# Directions for this task
Please set down exactly the lines of the listing below from the line containing "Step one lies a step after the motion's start" through the line containing "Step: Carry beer", both lines included, leaving out all other lines.

____

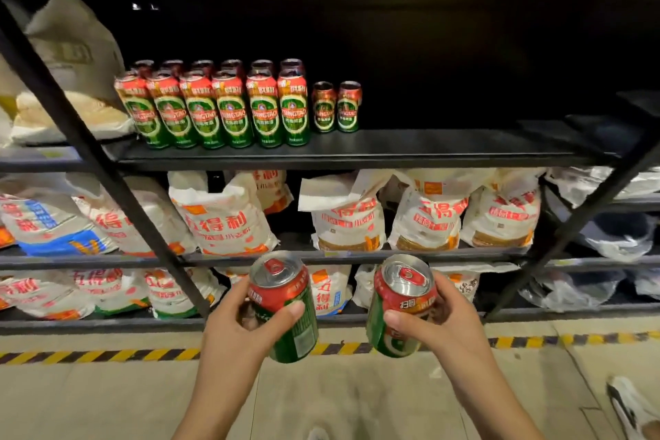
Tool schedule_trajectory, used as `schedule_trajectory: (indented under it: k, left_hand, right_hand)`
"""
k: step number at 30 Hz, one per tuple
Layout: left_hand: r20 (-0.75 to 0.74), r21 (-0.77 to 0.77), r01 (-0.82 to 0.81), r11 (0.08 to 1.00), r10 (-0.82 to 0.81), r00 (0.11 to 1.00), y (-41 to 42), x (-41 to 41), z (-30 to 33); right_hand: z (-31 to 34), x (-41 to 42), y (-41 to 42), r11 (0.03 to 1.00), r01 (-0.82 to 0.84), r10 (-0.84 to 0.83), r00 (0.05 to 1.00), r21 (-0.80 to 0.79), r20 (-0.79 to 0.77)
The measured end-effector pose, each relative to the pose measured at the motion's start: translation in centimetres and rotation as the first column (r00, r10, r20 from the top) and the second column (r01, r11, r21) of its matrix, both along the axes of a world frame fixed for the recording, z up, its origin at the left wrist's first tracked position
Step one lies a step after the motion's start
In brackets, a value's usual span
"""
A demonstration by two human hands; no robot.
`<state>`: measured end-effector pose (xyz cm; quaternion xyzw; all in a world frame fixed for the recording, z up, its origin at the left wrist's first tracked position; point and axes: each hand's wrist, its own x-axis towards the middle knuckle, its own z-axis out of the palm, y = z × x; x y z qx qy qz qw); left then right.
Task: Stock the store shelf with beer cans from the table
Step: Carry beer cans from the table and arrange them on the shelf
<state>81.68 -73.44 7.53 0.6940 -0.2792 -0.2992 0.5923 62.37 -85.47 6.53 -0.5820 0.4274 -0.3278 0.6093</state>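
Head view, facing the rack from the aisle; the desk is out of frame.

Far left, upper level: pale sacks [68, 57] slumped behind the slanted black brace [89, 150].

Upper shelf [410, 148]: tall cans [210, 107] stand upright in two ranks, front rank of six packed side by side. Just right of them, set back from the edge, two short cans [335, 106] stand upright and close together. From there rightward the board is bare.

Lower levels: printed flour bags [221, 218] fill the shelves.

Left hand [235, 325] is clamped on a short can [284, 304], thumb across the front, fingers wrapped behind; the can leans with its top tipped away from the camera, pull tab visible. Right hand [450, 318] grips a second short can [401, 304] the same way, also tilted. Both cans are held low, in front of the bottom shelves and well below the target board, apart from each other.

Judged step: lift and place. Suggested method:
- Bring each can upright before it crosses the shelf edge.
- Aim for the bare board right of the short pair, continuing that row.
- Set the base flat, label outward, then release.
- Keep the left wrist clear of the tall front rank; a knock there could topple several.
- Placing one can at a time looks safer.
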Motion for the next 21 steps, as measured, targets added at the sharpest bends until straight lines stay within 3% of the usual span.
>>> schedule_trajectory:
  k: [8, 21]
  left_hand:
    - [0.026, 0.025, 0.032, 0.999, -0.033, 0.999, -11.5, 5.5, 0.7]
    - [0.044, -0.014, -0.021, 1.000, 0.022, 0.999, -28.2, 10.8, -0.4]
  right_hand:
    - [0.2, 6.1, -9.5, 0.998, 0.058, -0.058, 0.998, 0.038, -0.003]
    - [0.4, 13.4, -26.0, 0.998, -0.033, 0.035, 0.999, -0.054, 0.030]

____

# Exercise output
Step one lies a step after the motion's start
In brackets, a value's usual span
"""
A demonstration by two human hands; no robot.
`<state>`: measured end-effector pose (xyz cm; quaternion xyzw; all in a world frame fixed for the recording, z up, its origin at the left wrist's first tracked position; point and axes: each hand's wrist, its own x-axis towards the middle knuckle, its own z-axis out of the palm, y = z × x; x y z qx qy qz qw); left then right.
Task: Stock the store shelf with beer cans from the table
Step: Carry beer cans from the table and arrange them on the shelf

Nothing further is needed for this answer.